HTML5 is still a polarizing topic when it comes to games – some are die-hard proponents of native technologies while others see HTML5 as a godsend. One thing is for sure, HTML5 was initially very hyped and didn’t live up to the expectations in the first couple of years. As the technology continues to come into it’s own, it’s good to look at how it has progressed, and what it is capable of today.
Zynga has a reputation for not being very innovative with the content of games, but being extremely innovative with the monetization and distribution of those games. 1 Word is probably Zynga’s most under-the-radar game of 2013, but it’s their most innovative in terms of distribution.
This might be my favorite game on this list – though certainly not in terms of gameplay. It’s probably last on the list for gameplay. What really makes 1 Word special is the distribution through Kik.
One of the major issues with HTML5 to this point has been distribution. Sure, you can have a game that works on any platform, but a lot of tools provide that. Where HTML5 is unique is in the fact that players don’t need to go though app stores to get to a game – they can jump in right away. Now, that’s great and all, but there’s still the problem of getting players to find your game and being able to retain them. Kik provides both.
For those not familiar with Kik, it’s a messaging app for mobile devices – similar to WhatsApp, WeChat, Line, KakaoTalk, etc… What makes it interesting for developers is it's a smartphone messenger with a built-in browser... in other words, it's a new way to discover mobile web apps.

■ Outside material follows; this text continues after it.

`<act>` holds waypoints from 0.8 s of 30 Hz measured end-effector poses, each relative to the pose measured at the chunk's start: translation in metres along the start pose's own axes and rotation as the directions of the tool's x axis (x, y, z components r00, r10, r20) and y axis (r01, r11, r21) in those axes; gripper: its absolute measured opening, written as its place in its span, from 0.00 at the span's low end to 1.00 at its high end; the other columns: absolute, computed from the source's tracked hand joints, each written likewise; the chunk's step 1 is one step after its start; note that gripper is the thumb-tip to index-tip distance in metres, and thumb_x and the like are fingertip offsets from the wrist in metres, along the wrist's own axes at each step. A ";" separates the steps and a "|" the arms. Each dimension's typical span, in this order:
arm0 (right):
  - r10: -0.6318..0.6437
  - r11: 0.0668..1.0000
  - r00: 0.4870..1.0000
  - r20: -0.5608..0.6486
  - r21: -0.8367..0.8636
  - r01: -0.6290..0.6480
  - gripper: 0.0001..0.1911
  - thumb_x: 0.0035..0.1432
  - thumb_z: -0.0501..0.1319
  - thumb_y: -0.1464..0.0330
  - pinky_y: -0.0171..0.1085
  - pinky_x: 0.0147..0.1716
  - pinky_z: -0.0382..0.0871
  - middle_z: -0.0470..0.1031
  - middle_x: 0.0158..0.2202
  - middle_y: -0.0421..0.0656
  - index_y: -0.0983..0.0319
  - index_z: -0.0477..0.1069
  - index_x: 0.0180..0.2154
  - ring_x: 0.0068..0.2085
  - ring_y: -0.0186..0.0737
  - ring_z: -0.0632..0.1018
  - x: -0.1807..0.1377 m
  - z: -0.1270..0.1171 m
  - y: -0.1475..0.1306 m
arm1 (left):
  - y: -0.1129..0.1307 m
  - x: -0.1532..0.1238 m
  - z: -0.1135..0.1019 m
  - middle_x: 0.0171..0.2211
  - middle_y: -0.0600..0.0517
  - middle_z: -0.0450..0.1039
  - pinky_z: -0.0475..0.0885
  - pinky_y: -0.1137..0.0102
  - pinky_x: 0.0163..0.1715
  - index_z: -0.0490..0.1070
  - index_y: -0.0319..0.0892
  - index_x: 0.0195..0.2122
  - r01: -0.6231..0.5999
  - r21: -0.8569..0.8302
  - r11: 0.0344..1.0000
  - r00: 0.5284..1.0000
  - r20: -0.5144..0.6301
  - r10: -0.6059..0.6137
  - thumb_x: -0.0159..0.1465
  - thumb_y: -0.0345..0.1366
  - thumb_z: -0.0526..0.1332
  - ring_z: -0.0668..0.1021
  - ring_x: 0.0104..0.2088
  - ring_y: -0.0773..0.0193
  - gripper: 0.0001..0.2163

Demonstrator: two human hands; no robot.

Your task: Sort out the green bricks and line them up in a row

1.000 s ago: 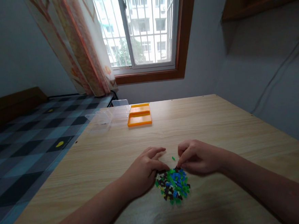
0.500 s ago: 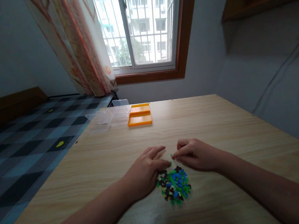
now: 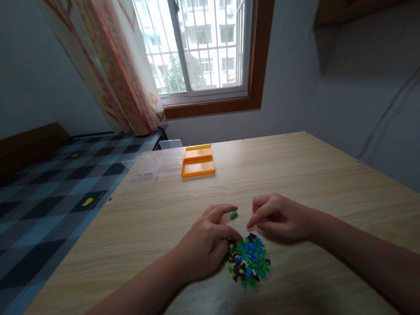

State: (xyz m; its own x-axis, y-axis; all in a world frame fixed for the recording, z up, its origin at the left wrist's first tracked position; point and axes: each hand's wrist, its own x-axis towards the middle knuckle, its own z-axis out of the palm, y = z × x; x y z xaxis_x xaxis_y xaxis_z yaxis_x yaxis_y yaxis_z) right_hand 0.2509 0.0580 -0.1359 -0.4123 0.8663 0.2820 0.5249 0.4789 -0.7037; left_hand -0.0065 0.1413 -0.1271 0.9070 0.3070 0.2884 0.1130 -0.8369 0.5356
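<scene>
A small pile of tiny green, blue, black and yellowish plastic pieces (image 3: 249, 261) lies on the wooden table (image 3: 276, 172) in front of me. My left hand (image 3: 207, 241) rests at the pile's left edge, its fingers curled, its thumb touching the pieces. One loose green piece (image 3: 233, 215) lies just beyond the left index fingertip. To the right of the pile is my right hand (image 3: 279, 217), fingers curled together and its index finger pointing toward the green piece; nothing shows in it.
An orange two-compartment tray (image 3: 197, 161) and a clear plastic box with its lid (image 3: 156, 163) sit at the table's far left. A bed with a checked cover (image 3: 44, 202) runs along the table's left side. Window and curtain behind.
The loose green piece has moved up and left, now near my left index fingertip. My right hand has drawn back slightly from it. The left hand has shifted a little toward the pile.
</scene>
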 end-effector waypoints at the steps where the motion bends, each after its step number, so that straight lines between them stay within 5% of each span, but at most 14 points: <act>1: -0.009 1.000 1.000 0.027 0.020 0.009 0.15 0.59 0.60 0.75 0.31 0.29 0.64 0.72 0.33 0.42 0.58 0.82 0.44 0.30 0.32 0.72 0.000 0.001 -0.002 | 0.001 0.000 0.000 0.63 0.50 0.64 0.64 0.52 0.62 0.82 0.49 0.40 -0.024 -0.003 1.000 1.000 0.011 0.024 0.55 0.20 0.56 0.67 0.61 0.52 0.21; 6: -0.058 0.998 0.992 0.113 0.031 0.055 0.17 0.54 0.61 0.77 0.30 0.28 0.63 0.71 0.32 0.42 0.58 0.83 0.43 0.29 0.31 0.70 0.000 0.005 -0.009 | -0.001 0.000 0.001 0.62 0.50 0.65 0.65 0.50 0.61 0.82 0.50 0.39 -0.031 0.019 0.999 0.999 0.031 0.031 0.55 0.20 0.57 0.67 0.62 0.50 0.20; 17: -0.021 0.999 0.997 0.070 -0.025 0.023 0.17 0.53 0.61 0.78 0.29 0.28 0.62 0.72 0.30 0.41 0.60 0.83 0.41 0.27 0.29 0.71 0.000 0.006 -0.008 | -0.001 0.002 0.004 0.62 0.46 0.65 0.67 0.50 0.60 0.79 0.48 0.49 0.034 0.127 0.991 0.999 0.032 -0.039 0.59 0.23 0.56 0.68 0.61 0.50 0.21; 24: -0.031 0.998 0.997 0.067 -0.055 0.035 0.16 0.56 0.61 0.77 0.30 0.29 0.64 0.73 0.33 0.42 0.59 0.82 0.43 0.29 0.30 0.72 0.000 0.006 -0.006 | -0.006 0.002 0.006 0.55 0.43 0.72 0.72 0.54 0.55 0.75 0.42 0.51 0.110 0.034 0.993 0.978 -0.183 -0.102 0.64 0.25 0.52 0.74 0.55 0.54 0.19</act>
State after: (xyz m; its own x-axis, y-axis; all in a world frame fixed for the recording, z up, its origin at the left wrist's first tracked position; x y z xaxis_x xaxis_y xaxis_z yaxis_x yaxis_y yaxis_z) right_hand 0.2431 0.0547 -0.1356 -0.4775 0.8393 0.2597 0.5505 0.5162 -0.6561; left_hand -0.0029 0.1445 -0.1345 0.8009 0.4686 0.3727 0.2260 -0.8131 0.5365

Users can send each other “cards”, which are just HTML5 apps/games bundled in a message. These cards can also be discovered through a marketplace for initial distribution (but the key lies in the virality).
Zynga’s 1 Word does a great job at playing to the advantages of the platform and getting users to share the game with friends. Sharing is a requirement to be able to play a game – and this tight integration with Kik makes it one of the best games of 2013.
Bombermine may be the most talked about HTML5 game of the year, and rightfully so because the game definitely has the ‘cool’ factor going for it.
The game is desktop-only, and it probably could have been done with Flash, but the web was the main reason this game had success. It feels very much like a website, because it is… it’s able to have solid integration of various user interface elements in a website format rather than a typical game menu. More importantly, because of the nature of the web and links, this game spread like hot cakes through social media and news outlets.
Treasure Arena is pretty similar to Bombermine as a desktop-only, fast-paced arena game with a multiplayer component. This is a very fun game that is incredibly polished, but it hasn’t quite had the same success Bombermine did. This was a game built by a single developer (like many of the games on this list) and really is a high quality game.
Where it could be improved is on the distribution of the game – having more in place to get players to invite others to join them in their arena battles… so perhaps we’ll see that in 2014.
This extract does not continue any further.